Outras irrompem quando a dor emocional ameaça vir ao de cima, desviando-nos dela com impulsos, explosões ou comportamentos compulsivos – são os firefighters, muitas vezes camuflados de hábitos aparentemente saudáveis, como o workaholism.
Num lugar mais profundo vivem os exilados, partes vulneráveis e frequentemente antigas, carregadas de medo, tristeza e memórias precoces. Tudo isto é equilibrado por uma espécie de «centro interno», o Self, onde residem qualidades como calma, coragem, compaixão, clareza e criatividade. É esse estado que permite curar feridas, integrar partes e agir com maior autenticidade.
A cultura corporativa e o perigo silencioso da repressão emocional
Quanto ao impacto deste modelo no trabalho e na liderança, Pedro identifica um problema estrutural: a cultura corporativa promove emoções «aceitáveis», como eficácia, resiliência, positividade e reprime outras, como a tristeza, a frustração ou a raiva. «É uma questão de tempo. As emoções reprimidas voltam sempre, e muitas vezes sob a forma de irritabilidade, apatia ou burnout», garante.
Numa realidade onde muitos líderes ainda acreditam que vulnerabilidade significa fraqueza, Pedro lembra que a repressão emocional corrói relações, mina a criatividade e rompe o equilíbrio interno.
Se um líder não espelha autenticidade e segurança emocional, ninguém à sua volta vai sentir que pode fazê-lo.
O líder que se conhece é o líder que cuida
O psicólogo defende que a transformação organizacional começa sempre no interior de quem lidera.

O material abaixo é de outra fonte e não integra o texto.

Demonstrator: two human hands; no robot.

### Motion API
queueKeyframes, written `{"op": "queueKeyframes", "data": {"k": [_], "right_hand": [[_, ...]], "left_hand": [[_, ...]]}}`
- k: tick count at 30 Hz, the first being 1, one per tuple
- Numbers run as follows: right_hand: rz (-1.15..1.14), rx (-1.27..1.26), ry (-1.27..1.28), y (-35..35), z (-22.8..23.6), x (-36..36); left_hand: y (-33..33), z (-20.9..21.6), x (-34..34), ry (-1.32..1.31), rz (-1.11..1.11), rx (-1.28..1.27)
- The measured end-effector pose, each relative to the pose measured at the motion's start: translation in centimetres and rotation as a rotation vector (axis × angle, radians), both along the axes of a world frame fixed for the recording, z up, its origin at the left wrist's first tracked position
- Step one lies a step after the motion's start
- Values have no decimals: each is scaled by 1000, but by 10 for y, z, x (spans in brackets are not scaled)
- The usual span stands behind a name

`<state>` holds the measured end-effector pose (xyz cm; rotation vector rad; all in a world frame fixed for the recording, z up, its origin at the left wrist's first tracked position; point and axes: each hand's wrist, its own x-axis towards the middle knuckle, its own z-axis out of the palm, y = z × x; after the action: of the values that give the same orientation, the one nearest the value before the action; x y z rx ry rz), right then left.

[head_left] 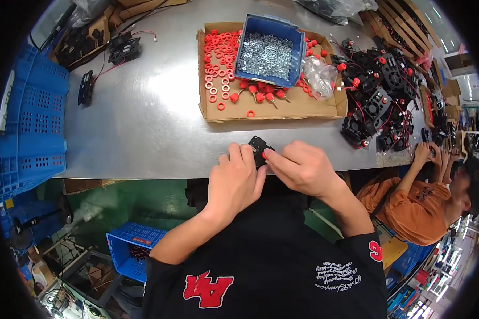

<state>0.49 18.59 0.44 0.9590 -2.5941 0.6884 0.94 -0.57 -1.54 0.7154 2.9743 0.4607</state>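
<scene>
By the near edge of the tabletop (143, 138), our left hand (230, 179) held a black bracket (257, 144); our right hand (307, 169) pinched a red fitting (265, 154), its fastening unclear.

A shiny metal tabletop (143, 127) spans the upper half of the frame. A shallow cardboard tray (229, 116) lies on it at upper centre. Tangled black fan units (380, 101) heap at upper right; at upper left lie two black wired parts (125, 49), apart from each other.
</scene>
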Motion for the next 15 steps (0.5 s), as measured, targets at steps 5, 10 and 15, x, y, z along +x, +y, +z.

O primeiro passo é simples de descrever, mas difícil de praticar: autoconhecimento. Saber que partes internas surgem perante um conflito, perceber quando estamos a reagir a partir do medo ou do ego, e reconhecer quando o Self está ativo. Só assim um líder consegue intervir com clareza e não através de defesas automáticas.

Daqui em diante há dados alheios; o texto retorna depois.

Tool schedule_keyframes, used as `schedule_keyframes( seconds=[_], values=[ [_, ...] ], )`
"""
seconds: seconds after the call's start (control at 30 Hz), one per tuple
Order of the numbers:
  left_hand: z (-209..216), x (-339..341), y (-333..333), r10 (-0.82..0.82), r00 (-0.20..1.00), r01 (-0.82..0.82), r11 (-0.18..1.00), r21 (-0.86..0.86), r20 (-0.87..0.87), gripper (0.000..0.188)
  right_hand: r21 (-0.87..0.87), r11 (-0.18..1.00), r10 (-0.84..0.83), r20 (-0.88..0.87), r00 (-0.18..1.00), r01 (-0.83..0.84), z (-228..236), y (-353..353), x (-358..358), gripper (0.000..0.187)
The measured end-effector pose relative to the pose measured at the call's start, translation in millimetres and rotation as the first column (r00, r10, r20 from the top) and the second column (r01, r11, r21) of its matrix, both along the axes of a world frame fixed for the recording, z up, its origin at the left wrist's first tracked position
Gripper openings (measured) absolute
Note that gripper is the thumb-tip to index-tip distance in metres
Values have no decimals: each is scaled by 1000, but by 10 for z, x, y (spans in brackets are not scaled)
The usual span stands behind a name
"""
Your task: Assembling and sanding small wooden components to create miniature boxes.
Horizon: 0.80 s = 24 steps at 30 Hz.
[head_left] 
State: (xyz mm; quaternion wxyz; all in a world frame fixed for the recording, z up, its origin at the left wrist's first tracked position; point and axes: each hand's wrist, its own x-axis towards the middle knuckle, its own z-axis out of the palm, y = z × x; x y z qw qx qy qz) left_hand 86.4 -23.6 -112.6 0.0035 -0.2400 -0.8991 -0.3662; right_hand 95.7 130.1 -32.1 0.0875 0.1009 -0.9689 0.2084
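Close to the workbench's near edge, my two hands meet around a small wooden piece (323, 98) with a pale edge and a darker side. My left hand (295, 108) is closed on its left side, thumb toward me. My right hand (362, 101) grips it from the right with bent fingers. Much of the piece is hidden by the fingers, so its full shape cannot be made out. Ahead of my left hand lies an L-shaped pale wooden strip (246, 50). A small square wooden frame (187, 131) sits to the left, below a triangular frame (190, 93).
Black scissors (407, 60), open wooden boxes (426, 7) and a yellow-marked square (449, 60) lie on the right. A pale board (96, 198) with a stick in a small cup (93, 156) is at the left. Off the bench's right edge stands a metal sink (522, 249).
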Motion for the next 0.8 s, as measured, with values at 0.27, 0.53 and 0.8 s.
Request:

Pedro explica que muitas confrontações no trabalho não são ataques pessoais, mas sim manifestações de partes que tentam proteger alguém de fragilidades invisíveis. “As partes ativam partes”, sintetiza. Sem esta consciência, líderes e equipas ficam presos em ciclos reativos, sem espaço para escuta, empatia ou verdadeira resolução.
Pedro propõe um exercício simples para iniciar o diálogo com o mundo interno: parar durante o dia, respirar fundo, fechar os olhos se houver segurança para tal, e observar que emoções, sensações ou vozes internas aparecem. Depois, dirigir-se a elas como se fossem interlocutores reais — porque, segundo o modelo, são. Perguntar: ‘O que precisas?’, ‘Do que tens medo?’, ‘O que te preocupa agora?’. Com o tempo, este mapeamento emocional revela padrões, alivia tensões e cria espaço para escolhas mais conscientes.
E termina com uma mensagem que sintetiza a visão humanista que defende: «A nossa existência pode resumir-se à necessidade de dar e receber amor.» Para o psicólogo, mesmo a raiva, a impaciência ou o fecho emocional são sinais de uma incapacidade momentânea de receber ou oferecer amor – não de maldade ou fragilidade permanente.
Se líderes, equipas e organizações integrarem esta ideia, criam culturas mais seguras, humanas e inovadoras.